Set iteration limits. Always cap how many times the agent loop can run. Without limits, a confused agent can loop indefinitely and burn through API credits.
Log everything. In production, log every LLM call, every tool execution, and every result. When an agent produces incorrect output, these logs are essential for debugging.
Test with diverse inputs. Agents are non-deterministic. The same input can produce different tool call sequences. Test with many variations to find failure modes.
When to Build an Agent vs. a Pipeline
Not every task needs an agent. Use an agent when:
- The number of steps is unknown in advance.
- The next step depends on the result of the previous step.
- The task requires judgment about which tools to use.
Use a fixed pipeline when:
- The steps are always the same.
- You need deterministic, reproducible behavior.

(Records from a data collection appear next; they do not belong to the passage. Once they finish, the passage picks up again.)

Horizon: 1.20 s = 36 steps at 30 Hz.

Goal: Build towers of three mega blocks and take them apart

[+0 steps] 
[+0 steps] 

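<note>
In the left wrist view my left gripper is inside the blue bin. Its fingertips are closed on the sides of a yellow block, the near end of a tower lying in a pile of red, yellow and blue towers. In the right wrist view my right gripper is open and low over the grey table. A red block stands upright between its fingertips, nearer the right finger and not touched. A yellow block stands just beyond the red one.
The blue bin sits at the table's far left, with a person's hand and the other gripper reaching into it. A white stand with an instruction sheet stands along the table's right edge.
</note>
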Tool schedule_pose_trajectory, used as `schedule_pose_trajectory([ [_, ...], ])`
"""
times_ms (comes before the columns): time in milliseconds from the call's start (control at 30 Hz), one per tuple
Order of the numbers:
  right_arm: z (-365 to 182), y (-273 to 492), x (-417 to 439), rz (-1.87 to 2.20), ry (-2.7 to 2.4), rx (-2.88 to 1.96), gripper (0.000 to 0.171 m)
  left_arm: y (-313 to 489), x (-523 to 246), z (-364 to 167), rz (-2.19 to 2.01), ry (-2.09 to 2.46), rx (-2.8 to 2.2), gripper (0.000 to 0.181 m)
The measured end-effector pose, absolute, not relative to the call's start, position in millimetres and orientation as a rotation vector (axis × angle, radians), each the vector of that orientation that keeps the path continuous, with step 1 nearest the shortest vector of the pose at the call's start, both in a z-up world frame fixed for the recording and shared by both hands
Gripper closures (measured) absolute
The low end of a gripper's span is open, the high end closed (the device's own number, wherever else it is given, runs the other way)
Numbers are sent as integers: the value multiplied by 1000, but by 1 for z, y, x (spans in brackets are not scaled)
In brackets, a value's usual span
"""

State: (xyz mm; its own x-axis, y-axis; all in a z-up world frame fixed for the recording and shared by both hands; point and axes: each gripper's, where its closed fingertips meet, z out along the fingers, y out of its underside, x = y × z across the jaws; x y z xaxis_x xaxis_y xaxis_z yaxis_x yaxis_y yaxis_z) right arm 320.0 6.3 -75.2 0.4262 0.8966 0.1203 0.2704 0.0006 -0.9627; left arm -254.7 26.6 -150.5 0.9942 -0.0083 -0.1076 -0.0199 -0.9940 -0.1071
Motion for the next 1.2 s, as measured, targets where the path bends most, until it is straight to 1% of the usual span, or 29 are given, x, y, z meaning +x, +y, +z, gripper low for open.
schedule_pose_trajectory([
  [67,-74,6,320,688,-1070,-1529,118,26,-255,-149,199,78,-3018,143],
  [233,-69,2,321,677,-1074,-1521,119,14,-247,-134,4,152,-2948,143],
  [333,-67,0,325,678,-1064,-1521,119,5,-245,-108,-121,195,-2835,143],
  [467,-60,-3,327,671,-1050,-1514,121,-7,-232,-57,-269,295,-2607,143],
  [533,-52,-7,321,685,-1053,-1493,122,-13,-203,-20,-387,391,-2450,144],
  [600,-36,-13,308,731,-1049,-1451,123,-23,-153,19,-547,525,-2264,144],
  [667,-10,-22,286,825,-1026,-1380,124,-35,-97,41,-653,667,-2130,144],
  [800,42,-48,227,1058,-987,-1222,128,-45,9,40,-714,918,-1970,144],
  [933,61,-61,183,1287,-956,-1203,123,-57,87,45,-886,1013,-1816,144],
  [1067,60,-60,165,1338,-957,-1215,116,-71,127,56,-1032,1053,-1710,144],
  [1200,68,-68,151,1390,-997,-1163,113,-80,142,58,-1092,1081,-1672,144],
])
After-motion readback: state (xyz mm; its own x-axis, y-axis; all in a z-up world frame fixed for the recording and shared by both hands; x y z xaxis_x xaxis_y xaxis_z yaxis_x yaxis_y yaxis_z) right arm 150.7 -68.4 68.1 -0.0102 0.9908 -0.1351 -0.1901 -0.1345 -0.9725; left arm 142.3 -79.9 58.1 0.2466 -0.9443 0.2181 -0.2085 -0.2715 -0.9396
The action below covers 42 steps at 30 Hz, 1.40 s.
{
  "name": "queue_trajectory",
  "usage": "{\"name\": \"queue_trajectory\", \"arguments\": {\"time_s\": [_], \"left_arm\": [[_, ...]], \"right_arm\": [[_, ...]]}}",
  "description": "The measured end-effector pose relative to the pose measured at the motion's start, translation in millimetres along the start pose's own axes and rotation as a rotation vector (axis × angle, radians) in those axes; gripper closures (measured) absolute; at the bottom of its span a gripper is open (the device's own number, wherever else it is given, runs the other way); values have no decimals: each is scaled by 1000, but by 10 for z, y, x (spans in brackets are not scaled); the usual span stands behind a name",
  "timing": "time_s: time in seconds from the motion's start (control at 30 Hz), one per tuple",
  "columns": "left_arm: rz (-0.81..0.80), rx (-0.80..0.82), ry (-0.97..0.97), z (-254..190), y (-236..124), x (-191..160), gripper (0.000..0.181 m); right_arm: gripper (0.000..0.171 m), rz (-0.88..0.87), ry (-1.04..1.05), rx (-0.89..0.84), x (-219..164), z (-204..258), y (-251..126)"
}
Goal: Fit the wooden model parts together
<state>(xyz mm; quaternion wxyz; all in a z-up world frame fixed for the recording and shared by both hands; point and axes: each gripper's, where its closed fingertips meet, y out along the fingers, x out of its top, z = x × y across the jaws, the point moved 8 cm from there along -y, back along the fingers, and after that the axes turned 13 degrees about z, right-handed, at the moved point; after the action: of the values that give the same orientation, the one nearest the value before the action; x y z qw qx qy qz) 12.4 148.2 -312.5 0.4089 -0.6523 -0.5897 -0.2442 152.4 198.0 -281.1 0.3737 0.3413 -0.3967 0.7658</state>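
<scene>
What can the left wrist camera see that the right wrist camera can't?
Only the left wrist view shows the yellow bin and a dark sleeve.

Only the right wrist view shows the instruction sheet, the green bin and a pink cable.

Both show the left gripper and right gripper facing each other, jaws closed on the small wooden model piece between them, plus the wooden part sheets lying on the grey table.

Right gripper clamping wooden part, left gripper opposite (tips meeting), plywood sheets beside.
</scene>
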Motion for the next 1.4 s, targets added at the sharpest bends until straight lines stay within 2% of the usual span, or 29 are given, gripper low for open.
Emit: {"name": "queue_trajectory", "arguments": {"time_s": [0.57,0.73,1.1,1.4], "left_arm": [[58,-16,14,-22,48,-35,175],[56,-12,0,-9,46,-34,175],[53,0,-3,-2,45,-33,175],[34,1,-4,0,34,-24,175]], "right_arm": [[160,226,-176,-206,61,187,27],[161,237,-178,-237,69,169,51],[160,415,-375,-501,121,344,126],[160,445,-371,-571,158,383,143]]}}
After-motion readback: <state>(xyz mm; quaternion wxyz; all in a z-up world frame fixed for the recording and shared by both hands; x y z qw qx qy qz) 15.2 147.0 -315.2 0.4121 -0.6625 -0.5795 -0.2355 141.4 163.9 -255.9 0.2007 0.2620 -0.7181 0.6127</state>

- Latency and cost matter more than flexibility.
A pipeline that calls an LLM three times in a fixed order will always be faster, cheaper, and more predictable than an agent that figures out those three steps on its own. Use agents for tasks that genuinely require adaptive reasoning.
Summary
AI agents combine LLMs with tools and a reasoning loop to tackle complex tasks autonomously. The core pattern is straightforward: observe, think, act, repeat. You can build agents from scratch using the OpenAI API or use frameworks like LangChain for faster development. The key to reliable agents is good tool design, clear prompts, error handling, and iteration limits. Start simple, test thoroughly, and add complexity only when the task demands it.